**Source material:**
....................

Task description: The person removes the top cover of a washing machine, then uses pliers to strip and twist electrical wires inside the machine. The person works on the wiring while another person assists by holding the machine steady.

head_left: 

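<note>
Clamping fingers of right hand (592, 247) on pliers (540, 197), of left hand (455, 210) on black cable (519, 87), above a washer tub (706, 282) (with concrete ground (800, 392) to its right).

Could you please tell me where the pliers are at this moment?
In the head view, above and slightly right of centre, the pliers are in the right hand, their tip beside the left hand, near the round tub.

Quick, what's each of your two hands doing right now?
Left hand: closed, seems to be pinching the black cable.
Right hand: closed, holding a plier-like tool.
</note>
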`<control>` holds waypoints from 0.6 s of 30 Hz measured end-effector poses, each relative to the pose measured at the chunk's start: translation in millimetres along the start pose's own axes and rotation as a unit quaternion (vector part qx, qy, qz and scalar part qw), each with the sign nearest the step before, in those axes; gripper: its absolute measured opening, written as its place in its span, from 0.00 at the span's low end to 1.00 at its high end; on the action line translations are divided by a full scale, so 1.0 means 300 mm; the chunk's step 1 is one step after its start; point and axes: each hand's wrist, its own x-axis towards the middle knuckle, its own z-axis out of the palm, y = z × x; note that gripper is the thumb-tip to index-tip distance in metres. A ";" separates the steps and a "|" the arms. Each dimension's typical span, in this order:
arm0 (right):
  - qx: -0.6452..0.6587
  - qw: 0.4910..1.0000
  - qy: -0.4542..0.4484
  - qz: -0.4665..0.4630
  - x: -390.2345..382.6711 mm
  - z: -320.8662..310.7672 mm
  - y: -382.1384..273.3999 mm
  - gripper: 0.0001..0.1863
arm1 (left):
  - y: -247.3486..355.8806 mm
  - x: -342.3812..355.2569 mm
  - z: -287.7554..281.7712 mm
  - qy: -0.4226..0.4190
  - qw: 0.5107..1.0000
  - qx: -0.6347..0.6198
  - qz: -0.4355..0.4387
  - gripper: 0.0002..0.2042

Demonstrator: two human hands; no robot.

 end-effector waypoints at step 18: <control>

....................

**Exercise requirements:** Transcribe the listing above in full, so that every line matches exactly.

**Response to this exercise:**
Task description: The person removes the top cover of a washing machine, then uses pliers to strip and twist electrical wires inside the machine. The person works on the wiring while another person assists by holding the machine steady.

head_left: 

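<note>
Clamping fingers of right hand (592, 247) on pliers (540, 197), of left hand (455, 210) on black cable (519, 87), above a washer tub (706, 282) (with concrete ground (800, 392) to its right).

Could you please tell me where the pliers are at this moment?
In the head view, above and slightly right of centre, the pliers are in the right hand, their tip beside the left hand, near the round tub.

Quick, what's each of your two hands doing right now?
Left hand: closed, seems to be pinching the black cable.
Right hand: closed, holding a plier-like tool.
</note>
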`<control>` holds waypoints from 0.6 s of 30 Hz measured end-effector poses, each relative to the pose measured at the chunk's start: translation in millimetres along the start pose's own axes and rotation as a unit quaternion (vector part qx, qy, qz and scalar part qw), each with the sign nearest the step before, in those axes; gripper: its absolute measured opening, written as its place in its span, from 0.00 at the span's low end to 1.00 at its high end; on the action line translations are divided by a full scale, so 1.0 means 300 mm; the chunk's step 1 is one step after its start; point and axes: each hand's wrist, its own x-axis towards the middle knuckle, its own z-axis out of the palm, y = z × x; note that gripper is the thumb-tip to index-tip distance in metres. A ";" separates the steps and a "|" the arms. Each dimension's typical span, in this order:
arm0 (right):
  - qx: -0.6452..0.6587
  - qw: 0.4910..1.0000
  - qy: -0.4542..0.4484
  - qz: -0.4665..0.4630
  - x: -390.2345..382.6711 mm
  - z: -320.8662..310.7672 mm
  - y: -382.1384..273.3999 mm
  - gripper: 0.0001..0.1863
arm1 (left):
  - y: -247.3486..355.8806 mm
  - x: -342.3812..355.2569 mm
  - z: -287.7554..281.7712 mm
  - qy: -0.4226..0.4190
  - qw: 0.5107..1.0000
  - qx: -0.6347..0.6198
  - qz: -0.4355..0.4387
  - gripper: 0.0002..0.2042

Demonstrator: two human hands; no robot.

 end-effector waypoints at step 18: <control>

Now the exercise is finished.